Reputation:
These two loops are supposed to be equivalent in C++ and Rust:
#include <cstdint>
std::uint64_t sum1(std::uint64_t n) {
std::uint64_t sum = 0;
for (std::uint64_t j = 0; j <= n; ++j) {
sum += 1;
}
return sum;
}
pub fn sum1(num: u64) -> u64 {
let mut sum: u64 = 0;
for j in 0u64..=num {
sum += 1;
}
return sum;
}
However the C++ version generates a very terse assembly:
sum1(unsigned long): # @sum1(unsigned long)
xor eax, eax
.LBB0_1: # =>This Inner Loop Header: Depth=1
add rax, 1
cmp rax, rdi
jbe .LBB0_1
ret
while Rust's version is very long with two checks in the loop instead of one:
example::sum1:
xor eax, eax
xor ecx, ecx
.LBB0_1:
mov rdx, rcx
cmp rcx, rdi
adc rcx, 0
add rax, 1
cmp rdx, rdi
jae .LBB0_3
cmp rcx, rdi
jbe .LBB0_1
.LBB0_3:
ret
Godbolt: https://godbolt.org/z/xYW94qxjK
What is Rust intrinsically trying to prevent that C++ is carefree about?
Upvotes: 53
Views: 4960
Reputation: 299910
@user3840170 correctly identified the difference: overflow check in Rust, and not in C++.

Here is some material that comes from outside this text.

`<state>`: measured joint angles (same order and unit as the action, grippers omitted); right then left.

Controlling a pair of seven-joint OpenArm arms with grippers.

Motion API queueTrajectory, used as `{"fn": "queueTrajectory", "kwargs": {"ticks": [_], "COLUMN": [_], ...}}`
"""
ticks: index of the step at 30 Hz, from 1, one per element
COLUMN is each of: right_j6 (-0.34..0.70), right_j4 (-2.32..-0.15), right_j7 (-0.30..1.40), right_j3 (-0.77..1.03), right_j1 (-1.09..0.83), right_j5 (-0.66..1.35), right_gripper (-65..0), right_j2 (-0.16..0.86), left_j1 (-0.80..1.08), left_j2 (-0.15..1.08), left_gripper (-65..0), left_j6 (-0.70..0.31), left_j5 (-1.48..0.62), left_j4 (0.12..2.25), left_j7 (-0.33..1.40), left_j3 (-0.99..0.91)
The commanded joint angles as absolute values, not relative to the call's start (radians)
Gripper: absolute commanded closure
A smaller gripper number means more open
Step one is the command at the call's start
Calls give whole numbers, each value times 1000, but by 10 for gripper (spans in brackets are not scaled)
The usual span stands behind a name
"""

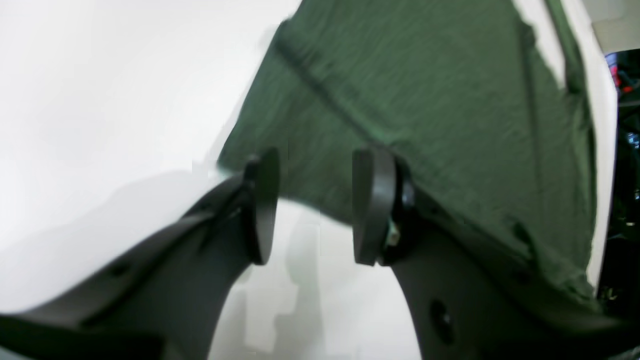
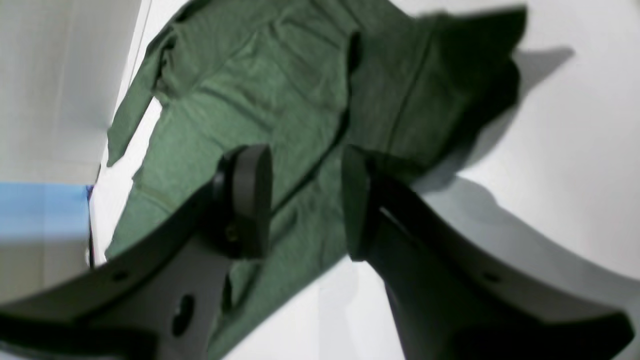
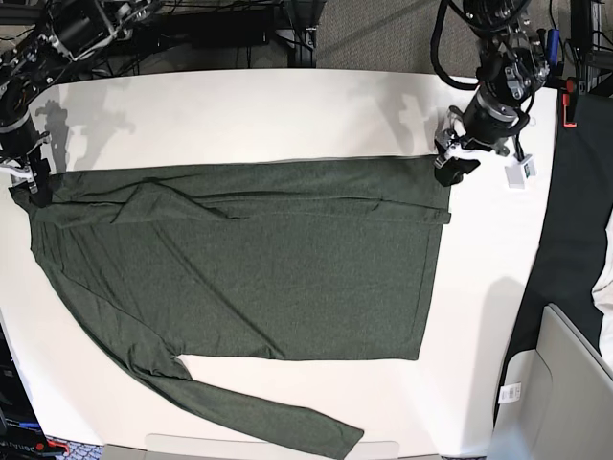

Still, the question remains as to why there are 2 checks per loop in the Rust version instead of 1, and the answer to that is that LLVM is not sufficiently smart and/or the RangeInclusive
design is not well adapted to LLVM1.
The optimal code generation for short loops, is to split the loop, transforming:
for j in 0u64..=num {
sum += 1;
}
Into:
for j in 0u64..num { // equivalent to for (auto j = 0; j < num; ++j)
sum += 1;
}
if 0 <= num {
sum += 1;
}
This would lead to having a single branch in the main loop, and allow LLVM to switch this to a closed formula2.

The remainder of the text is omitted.